Votado e semi-vetado o novo Código Florestal ou Desflorestal, como tudo no lulopetismo: o contrário do que a palavra sugere: Comissão da 'Verdade', 'Inclusão' Social, Comissão de 'Ética', Advocacia Geral da União, etc., o relator-ministro do Meio Ambiente dos Esportes Aldo Rebelo pode descansar.
Irônico e contraditório é ver que o mesmo público alinhado nas fileiras dos 'ambientalistas' acusa os chamados 'ruralistas' de 'direita', 'conservador', 'oligarca', 'capitalista explorador', 'simpatizante da ditadura militar' mas é incapaz de reconhecer que o Código Florestal mais rigoroso, preservacionista e conservador de florestas era a Lei 4771 de 15 de setembro de 1965 sancionada por Humberto Castello Branco.

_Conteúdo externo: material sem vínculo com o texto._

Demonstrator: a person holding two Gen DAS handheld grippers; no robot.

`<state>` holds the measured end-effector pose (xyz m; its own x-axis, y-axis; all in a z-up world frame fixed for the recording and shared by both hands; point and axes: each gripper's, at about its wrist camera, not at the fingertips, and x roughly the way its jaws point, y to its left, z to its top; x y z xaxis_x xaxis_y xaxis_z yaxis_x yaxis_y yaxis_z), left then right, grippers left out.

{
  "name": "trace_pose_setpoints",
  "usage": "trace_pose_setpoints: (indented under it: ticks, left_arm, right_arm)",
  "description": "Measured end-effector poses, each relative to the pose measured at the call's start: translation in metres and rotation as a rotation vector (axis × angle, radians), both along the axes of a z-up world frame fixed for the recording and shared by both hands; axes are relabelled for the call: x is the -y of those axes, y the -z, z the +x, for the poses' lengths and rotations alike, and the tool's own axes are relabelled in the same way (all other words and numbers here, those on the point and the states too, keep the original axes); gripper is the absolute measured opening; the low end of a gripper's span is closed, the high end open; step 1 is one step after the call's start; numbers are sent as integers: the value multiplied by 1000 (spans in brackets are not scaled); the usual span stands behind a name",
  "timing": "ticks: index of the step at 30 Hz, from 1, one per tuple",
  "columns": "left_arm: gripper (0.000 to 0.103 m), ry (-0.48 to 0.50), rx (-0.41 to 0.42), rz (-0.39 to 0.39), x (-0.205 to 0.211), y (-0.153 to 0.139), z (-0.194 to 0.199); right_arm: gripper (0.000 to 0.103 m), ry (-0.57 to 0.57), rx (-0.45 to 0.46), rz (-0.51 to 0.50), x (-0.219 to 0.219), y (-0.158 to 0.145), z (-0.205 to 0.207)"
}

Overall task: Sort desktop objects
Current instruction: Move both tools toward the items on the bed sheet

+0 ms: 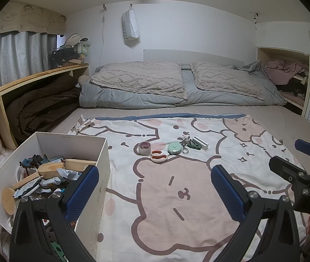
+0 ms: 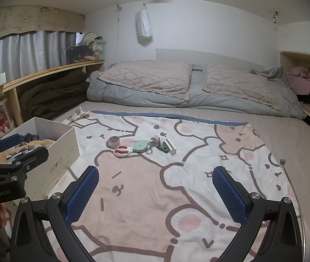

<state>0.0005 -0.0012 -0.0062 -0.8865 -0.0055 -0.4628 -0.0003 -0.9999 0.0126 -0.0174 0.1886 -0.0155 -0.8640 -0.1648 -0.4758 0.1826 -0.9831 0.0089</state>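
Bedroom, cartoon blanket (image 2: 155, 196) over bed; shoebox (image 2: 63, 152) frame left; tape roll (image 2: 114, 142), scissors (image 2: 122, 151), tape measure (image 2: 141, 146) clustered center. Left tongs (image 1: 155, 193), right tongs (image 2: 155, 193) fully open, empty. Approach low, take one item.

The left gripper (image 1: 155, 193), a black two-finger frame with textured blue pads (image 1: 81, 193), is held with its jaws spread wide and nothing between them, tilted gently downward. The right gripper (image 2: 156, 193), of the same black-and-blue build, is likewise wide open, empty and angled slightly down. The two are side by side, each visible at the edge of the other's view.
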Motion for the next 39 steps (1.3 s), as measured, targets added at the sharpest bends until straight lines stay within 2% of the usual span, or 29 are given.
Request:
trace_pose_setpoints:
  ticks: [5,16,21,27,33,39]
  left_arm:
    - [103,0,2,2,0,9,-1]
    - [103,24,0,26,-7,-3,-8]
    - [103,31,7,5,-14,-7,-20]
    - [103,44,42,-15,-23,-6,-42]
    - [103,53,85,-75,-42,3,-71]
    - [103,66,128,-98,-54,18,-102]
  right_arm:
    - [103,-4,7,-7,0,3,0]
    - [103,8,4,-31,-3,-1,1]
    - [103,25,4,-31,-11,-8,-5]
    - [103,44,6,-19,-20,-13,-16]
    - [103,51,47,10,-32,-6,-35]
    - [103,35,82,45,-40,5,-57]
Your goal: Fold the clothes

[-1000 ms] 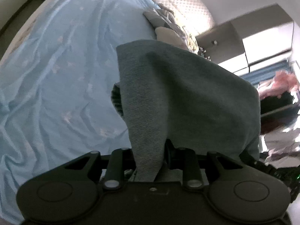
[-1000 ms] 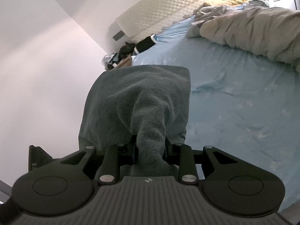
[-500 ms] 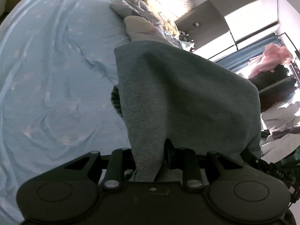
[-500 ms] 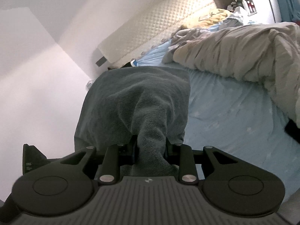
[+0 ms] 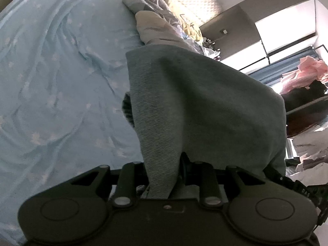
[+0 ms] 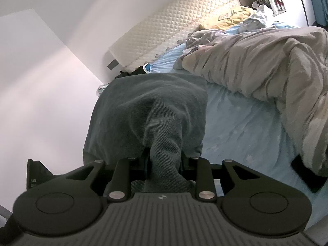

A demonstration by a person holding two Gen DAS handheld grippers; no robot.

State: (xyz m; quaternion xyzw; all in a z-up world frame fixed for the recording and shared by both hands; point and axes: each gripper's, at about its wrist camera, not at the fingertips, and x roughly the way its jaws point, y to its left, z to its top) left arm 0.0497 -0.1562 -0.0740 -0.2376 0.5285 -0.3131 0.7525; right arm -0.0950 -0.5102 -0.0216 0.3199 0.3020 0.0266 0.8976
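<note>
A dark teal ribbed garment (image 5: pixel 201 106) hangs in the air above the light blue bed sheet (image 5: pixel 51 78). My left gripper (image 5: pixel 164 164) is shut on one part of it; the cloth drapes over and hides the fingertips. In the right wrist view the same teal garment (image 6: pixel 151 110) drapes over my right gripper (image 6: pixel 164 157), which is shut on another part of it. The garment is lifted off the bed (image 6: pixel 242 131) and covers the middle of both views.
A rumpled grey-beige duvet (image 6: pixel 266 65) lies across the far half of the bed, also in the left wrist view (image 5: pixel 155 28). A quilted cream headboard (image 6: pixel 172 28) and white wall (image 6: pixel 41 82) stand behind. Pink clothes (image 5: pixel 303 69) hang at right.
Both grippers have kept hold of the garment while the views swung toward the headboard; more of the duvet and headboard now shows.
</note>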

Da mesma forma que o novo "Código Florestal" é uma colcha de retalhos de retrocessos e avanços que reflete a falta de análise e planejamento e o excesso de histeria e falatório sobre o tema, decorre que as críticas e os elogios ao novo regulamento encontram respaldo técnico e objetivo.
O mais importante é que a mãe do PAC conseguiu fazer o seu comercial e posar de protetora do meio ambiente graças à cara feia e aos vetos parciais enquanto deixa sua 'marca' ou suas digitais na "renovação" do Código, portanto posa como "modernizadora".

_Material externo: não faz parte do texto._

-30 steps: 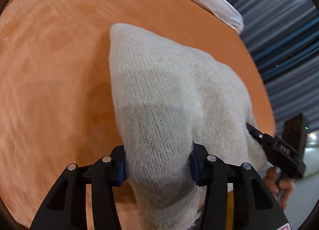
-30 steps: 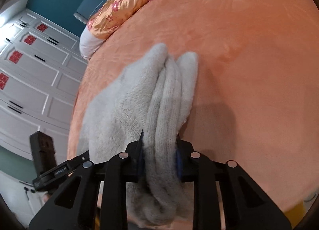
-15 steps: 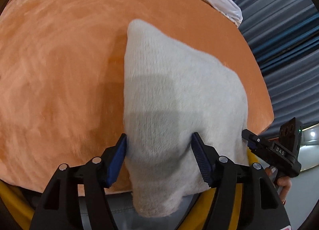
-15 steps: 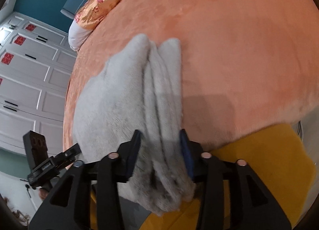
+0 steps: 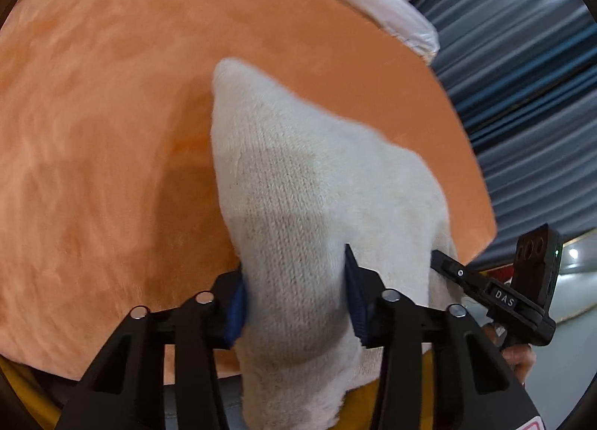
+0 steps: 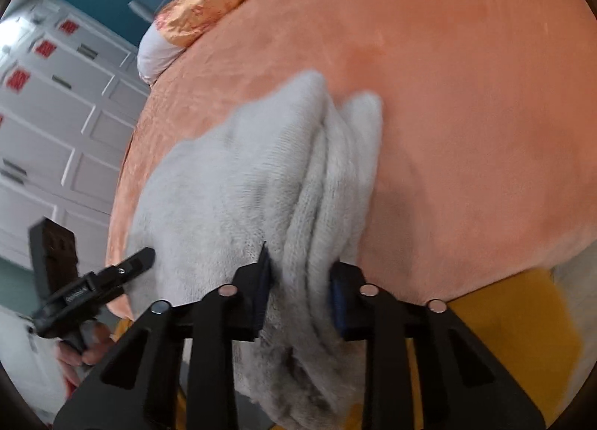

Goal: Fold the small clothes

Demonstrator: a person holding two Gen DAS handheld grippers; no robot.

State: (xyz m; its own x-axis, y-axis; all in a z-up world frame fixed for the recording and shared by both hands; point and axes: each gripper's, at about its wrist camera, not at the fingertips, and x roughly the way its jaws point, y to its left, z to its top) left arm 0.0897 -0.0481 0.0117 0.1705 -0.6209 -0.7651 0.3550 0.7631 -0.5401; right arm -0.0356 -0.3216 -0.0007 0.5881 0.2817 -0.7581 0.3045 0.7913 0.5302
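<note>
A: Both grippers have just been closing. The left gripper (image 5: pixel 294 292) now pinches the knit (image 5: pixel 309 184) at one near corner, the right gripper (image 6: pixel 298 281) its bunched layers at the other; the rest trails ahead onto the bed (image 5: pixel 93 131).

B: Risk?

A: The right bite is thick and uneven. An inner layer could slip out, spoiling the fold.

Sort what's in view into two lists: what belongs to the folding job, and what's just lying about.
Part of the job:
- cream knit garment, folded, on the orange blanket
- left gripper, closed on one end
- right gripper, closed on the layered edge

Just lying about:
- floral orange pillow
- white pillow
- white wardrobe doors
</note>
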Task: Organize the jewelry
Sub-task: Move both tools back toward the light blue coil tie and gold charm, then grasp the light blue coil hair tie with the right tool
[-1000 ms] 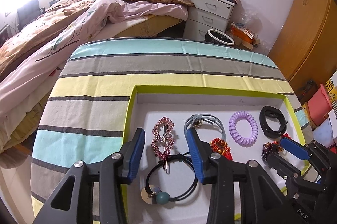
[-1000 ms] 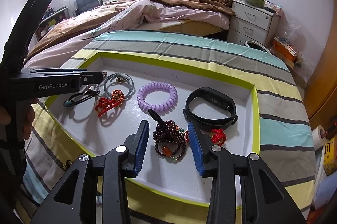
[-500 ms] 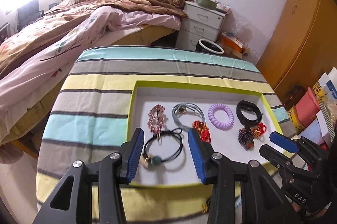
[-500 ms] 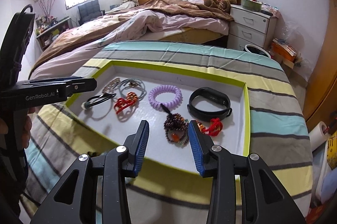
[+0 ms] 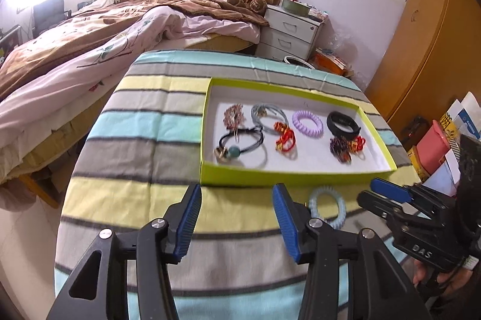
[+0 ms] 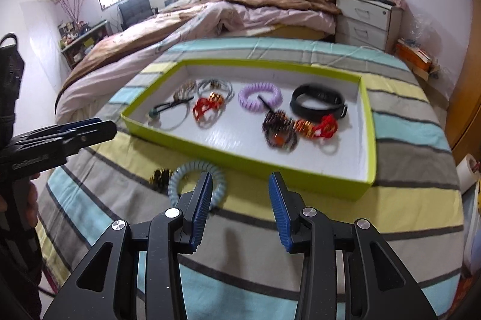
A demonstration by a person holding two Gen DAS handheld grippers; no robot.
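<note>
A lime-green tray [image 5: 207, 169] [image 6: 249, 166] on the striped table holds several pieces: a purple coil tie [image 5: 307, 123] [image 6: 260, 94], a black band [image 5: 342, 123] [image 6: 318, 102], a dark bead bracelet [image 5: 339, 148] [image 6: 278, 129], red knotted cords [image 5: 284, 136] [image 6: 207, 106], a pink clip [image 5: 234, 115] and a black hair tie [image 5: 240, 147]. A pale blue coil tie [image 5: 327, 207] [image 6: 197, 181] and a small gold piece [image 6: 158, 177] lie on the cloth in front of the tray. My left gripper [image 5: 237, 217] and right gripper [image 6: 240, 207] are open and empty, both short of the tray.
The striped tablecloth [image 5: 135, 199] drops off at the left and near edges. A bed [image 5: 90, 49] lies beyond on the left, a white nightstand [image 5: 291, 31] behind, a wooden wardrobe [image 5: 436, 49] at right. My right gripper also shows in the left wrist view [image 5: 399, 199].
Both grippers have pulled back from over the tray to in front of its near wall. The pale blue coil tie and gold piece have come into view.
</note>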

Assim, o marketing do poste atingiu seu objetivo, sempre coordenado pela máquina propagandística do presidente de facto, ora beneficiado pelo voto UNÂNIME do PV de S. Paulo na aprovação da perversa doação de 4.400 m2 de área central no valor de R$ 20 milhões, pelo prefeito de personalidade variável Gilberto Kassab ao Instituto Lula (eufemismo para a famosa caixinha do Lulla), visando a instalação de um "Memorial" que representará a mitificação do ainda não desencarnado nem da presidência nem da posse do nosso sofrido país.
O nome correto para esse tipo de mausoléu ou "memorial" deveria ser: Memorial do Mensalão.

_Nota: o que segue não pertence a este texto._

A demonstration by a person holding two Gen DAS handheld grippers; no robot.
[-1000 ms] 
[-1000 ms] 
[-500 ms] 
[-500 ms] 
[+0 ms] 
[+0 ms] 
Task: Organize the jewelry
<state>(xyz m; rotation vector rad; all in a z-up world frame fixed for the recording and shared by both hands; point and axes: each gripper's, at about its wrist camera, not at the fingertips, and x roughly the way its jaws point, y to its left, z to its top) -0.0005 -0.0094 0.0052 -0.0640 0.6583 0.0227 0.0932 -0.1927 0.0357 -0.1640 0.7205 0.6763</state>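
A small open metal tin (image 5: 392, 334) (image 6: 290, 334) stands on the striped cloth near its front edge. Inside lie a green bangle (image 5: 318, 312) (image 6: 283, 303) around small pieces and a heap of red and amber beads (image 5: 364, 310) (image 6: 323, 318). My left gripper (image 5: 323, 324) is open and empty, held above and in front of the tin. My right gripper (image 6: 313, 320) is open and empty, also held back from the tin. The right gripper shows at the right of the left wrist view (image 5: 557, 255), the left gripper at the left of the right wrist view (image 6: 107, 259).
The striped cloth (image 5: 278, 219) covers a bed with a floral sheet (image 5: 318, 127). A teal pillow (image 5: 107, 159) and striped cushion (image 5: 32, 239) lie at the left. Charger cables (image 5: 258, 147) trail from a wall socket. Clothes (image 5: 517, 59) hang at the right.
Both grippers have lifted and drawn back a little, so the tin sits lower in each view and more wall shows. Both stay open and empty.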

Enquanto isso, a recessão é confirmada até pelos índices do governo, com o terceiro mes consecutivo de PIB negativo segundo o Banco Central e o desemprego aumenta com estatísticas oficiais inversas, já que contam com o rótulo de 'autônomo' e 'informal' para o desempregado.
Mas as benesses concedidas pelo poste recentemente a setores privilegiados em nome da "promoção do desenvolvimento" certamente ajudarão o povo a se endividar ainda mais para disfarçar a crise ora taxada de "pujança econômica".